Belki de bu yıldönümü, ritüelleşmiş ve benimsenmiş anmalara başvurmaktan ziyade, bizi eleştirel bir yeniden değerlendirmeye yöneltmelidir. Zafer Günü, “Aydınlanma” koalisyonunun ayakta kalamayacağı yeni bir dünya düzeninin kurulması da dahil olmak üzere birçok boyutu olan bir dünya savaşında askeri bir ittifakın zaferini kutluyor.
Batı’da ABD baskın süper güç haline geldi; Sovyet blokunda, SSCB’nin Nazi saldırganlığına karşı öz savunma savaşı, Doğu Avrupa’da askeri işgale ve yeni bir sömürgecilik biçimine dönüştü. Liberalizm ve komünizm fikirleri emperyalizm ve Stalinizm biçiminde kurumsallaştı.
Sol açısından II. Dünya Savaşı’nın sona ermesi, Üçüncü Reich’ın çöküşünden doğan yeni rejimlere demokratik meşruiyet kazandıran direniş hareketlerinin zaferiydi. Batı Avrupa ülkelerinin çoğunda demokrasi galipler tarafından dayatılmadı, direnişle kazanıldı.
Claudio Pavone’nin [1920-2016] belirttiği gibi, direniş kavramının çeşitli boyutları vardı. Hem Alman işgaline karşı tüm ulusal kurtuluş hareketlerini, hem anti-faşist güçler ile Nazi işgalcileriyle işbirliği yapan birçok rejim arasındaki iç savaşı, hem de egemen seçkinlerin ve Avrupa kapitalizminin çoğu bileşeninin faşizme ve işbirliğine bulaşmış olması nedeniyle toplumu değiştirmeyi amaçlayan bir sınıf savaşını kapsıyordu.
Bu sınıf savaşı, sosyalist bir ülke haline gelen Yugoslavya’da kazanıldı ve İtalya’dan Fransa’ya kadar birçok ülkede güçlü bir solun oluşmasına zemin hazırladı. İspanya’da Frankoculuğa, Portekiz’de ise Salazarizm’e karşı direnişi güçlendirdi.
Kurtuluş’un Belirsizlikleri
Ancak Avrupa sınırlarının ötesine baktığımızda manzaranın çok daha çeşitli olduğu görülüyor. 8 Mayıs 1945, dünya çapında bir yıldönümü olması bakımından ayrı bir öneme sahiptir. Batı’da Zafer Günü kurtuluşun sembolü olarak kutlanırken ve mitselleştirilirken, durum başka yerlerde böyle değildi.
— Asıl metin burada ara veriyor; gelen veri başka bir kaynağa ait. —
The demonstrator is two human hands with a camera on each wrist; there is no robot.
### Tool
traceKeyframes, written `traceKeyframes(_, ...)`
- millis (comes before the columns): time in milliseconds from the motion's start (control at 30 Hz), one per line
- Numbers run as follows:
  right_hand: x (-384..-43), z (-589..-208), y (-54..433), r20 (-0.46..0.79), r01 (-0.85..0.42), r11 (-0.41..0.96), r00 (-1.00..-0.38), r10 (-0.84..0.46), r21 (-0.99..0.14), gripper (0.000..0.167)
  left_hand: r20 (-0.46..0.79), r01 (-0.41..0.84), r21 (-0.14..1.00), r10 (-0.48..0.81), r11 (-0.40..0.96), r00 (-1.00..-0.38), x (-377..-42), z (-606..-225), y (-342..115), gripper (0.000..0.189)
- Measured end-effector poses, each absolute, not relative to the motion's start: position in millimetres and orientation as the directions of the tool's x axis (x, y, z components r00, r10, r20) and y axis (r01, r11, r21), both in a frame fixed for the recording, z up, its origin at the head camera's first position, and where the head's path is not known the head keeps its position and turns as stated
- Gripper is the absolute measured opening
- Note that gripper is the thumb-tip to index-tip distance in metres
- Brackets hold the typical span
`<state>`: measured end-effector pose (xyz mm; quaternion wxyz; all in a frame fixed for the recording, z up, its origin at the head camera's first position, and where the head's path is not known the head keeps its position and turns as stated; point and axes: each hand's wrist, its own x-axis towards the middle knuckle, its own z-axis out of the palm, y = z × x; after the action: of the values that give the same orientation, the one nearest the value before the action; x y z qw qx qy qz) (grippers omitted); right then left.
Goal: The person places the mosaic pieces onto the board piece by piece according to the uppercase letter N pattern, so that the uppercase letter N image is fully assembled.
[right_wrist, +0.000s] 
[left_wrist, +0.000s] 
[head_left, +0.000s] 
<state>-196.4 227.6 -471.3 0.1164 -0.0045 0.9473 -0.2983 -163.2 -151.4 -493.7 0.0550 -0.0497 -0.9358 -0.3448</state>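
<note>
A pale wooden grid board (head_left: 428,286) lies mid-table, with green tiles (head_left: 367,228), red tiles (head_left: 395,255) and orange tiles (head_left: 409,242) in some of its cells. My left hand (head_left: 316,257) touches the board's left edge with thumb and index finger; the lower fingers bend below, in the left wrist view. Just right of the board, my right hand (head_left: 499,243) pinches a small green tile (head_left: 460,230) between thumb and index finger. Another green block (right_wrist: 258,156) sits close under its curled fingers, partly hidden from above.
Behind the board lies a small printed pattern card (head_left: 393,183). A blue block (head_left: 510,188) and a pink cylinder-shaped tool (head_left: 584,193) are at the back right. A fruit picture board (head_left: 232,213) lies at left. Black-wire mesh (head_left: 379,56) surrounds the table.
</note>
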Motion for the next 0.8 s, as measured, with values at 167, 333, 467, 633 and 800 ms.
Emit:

Orta ve Doğu Avrupa’da bu kurtuluş anı kısa sürdü; zira Nazi rejimi hızla yerini SSCB tarafından kurulan otoriter rejimlere bıraktı. Birçok ülkede bu, Ruslaştırma ve ulusal baskı anlamına geliyordu.
Zafer Günü, Afrika ve Asya’da kurtuluşu kutlayan bir anma etkinliği de değildir. Cezayir’de aynı tarih, Fransız ordusunun ulusal bağımsızlık için yapılan ilk gösterileri vahşice bastırdığı Setif ve Guelma sömürge katliamlarının yıldönümüdür. Bu, Fransız Afrika’sını kasıp kavuran ve iki yıl sonra Madagaskar’da zirveye ulaşan emperyal şiddet dalgasının başlangıcıydı [Fransız ordusunun Mart 1947’de başlatılan Madagaskar ayaklanmasını bastırması, 1947 ile 1949 yılları arasında on binlerce kişinin ölümüne yol açacaktı].
Sömürgeci şiddetin bu şekilde patlamasından, direniş partilerinin oluşturduğu Paris’teki koalisyon hükümeti sorumluydu. Bu koalisyonda, önde gelen sol partiler olan sosyalistler ve komünistler yer alıyordu. Anti-faşist ve anti-sömürgeci hafıza her zaman uyumlu ve kardeşçe olmuyor. II. Dünya Savaşı’nın sona ermesinin yıldönümü methiyeci kutlamalardan ziyade eleştirel bir anmayı hak ediyor.
(Makale 8 Mayıs 2025’te Jacobin web sitesinde yayınlanmıştır)
Enzo Traverso, Cornell Üniversitesi’nde ders veriyor. Türkçedeki son eseri – Devrim: Bir Entelektüel Tarih (Ayrıntı Yay., 2024).